## [TASK PROMPT]
Output the whole listing exactly, except for the pictures in it.

## [DATA BELOW]
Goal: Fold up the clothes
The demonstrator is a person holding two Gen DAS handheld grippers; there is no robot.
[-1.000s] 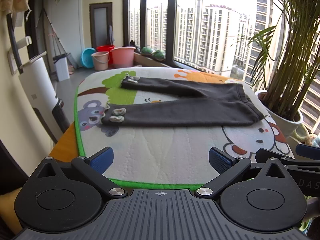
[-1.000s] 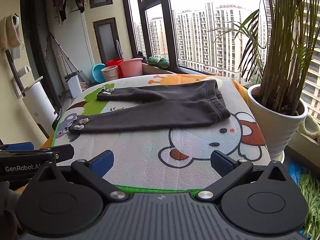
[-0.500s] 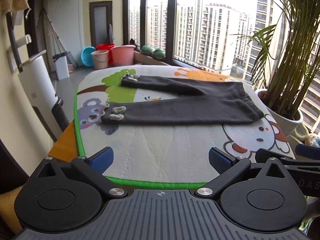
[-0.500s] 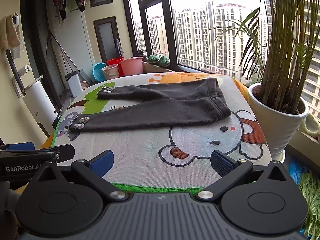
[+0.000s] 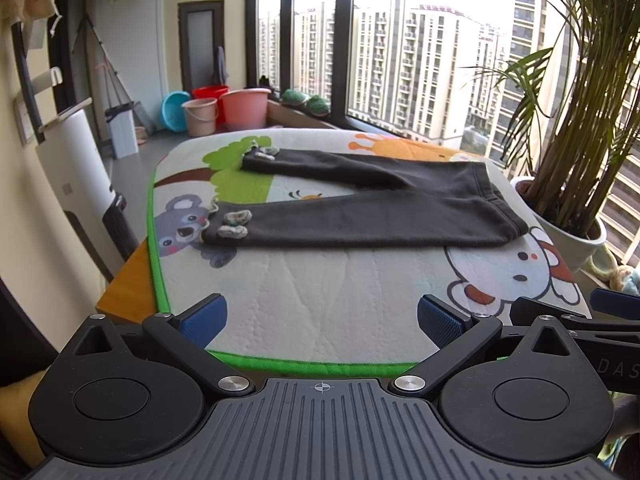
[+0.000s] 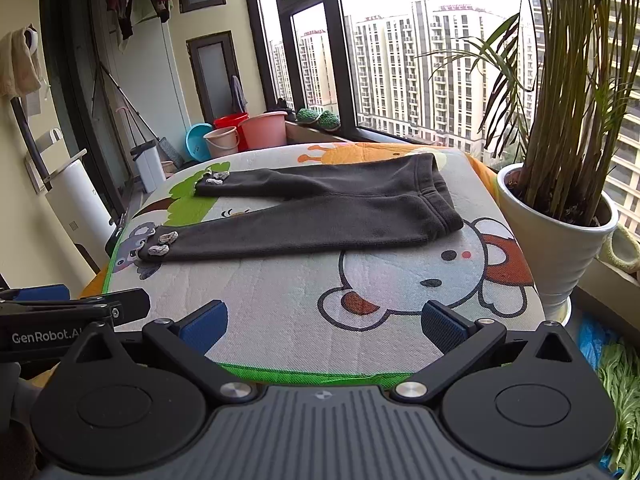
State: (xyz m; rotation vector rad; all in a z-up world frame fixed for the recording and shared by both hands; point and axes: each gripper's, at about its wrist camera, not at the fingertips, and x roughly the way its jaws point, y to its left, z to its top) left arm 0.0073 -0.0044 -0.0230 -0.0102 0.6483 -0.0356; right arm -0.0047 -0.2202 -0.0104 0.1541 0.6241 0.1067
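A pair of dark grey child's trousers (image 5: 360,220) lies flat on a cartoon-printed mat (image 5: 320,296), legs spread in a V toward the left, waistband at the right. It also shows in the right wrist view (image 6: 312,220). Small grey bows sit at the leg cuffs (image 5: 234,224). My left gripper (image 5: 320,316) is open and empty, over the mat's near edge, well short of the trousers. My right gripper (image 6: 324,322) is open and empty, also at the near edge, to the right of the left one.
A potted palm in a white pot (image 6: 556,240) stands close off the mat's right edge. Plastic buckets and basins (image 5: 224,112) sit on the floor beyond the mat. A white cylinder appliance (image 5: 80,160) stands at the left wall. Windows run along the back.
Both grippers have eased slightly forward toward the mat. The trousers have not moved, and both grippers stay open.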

## [ANSWER TO THIS PROBLEM]
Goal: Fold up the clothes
The demonstrator is a person holding two Gen DAS handheld grippers; there is no robot.
[-1.000s] 
[-1.000s] 
[-0.500s] 
[-0.500s] 
[+0.000s] 
[+0.000s] 
State: (xyz m; rotation vector rad; all in a z-up world frame fixed for the recording and shared by both hands; point and axes: each gripper's, at about its wrist camera, not at the fingertips, and x roughly the way its jaws point, y to its left, z to its top) left arm 0.0073 -0.0044 -0.0230 -0.0102 0.6483 -0.0356; right arm -0.0047 -0.2202 -0.0104 0.1541 0.6241 0.1067
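A pair of dark grey child's trousers (image 5: 360,220) lies flat on a cartoon-printed mat (image 5: 320,296), legs spread in a V toward the left, waistband at the right. It also shows in the right wrist view (image 6: 312,220). Small grey bows sit at the leg cuffs (image 5: 234,224). My left gripper (image 5: 320,316) is open and empty, over the mat's near edge, well short of the trousers. My right gripper (image 6: 324,322) is open and empty, also at the near edge, to the right of the left one.
A potted palm in a white pot (image 6: 556,240) stands close off the mat's right edge. Plastic buckets and basins (image 5: 224,112) sit on the floor beyond the mat. A white cylinder appliance (image 5: 80,160) stands at the left wall. Windows run along the back.
Both grippers have eased slightly forward toward the mat. The trousers have not moved, and both grippers stay open.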

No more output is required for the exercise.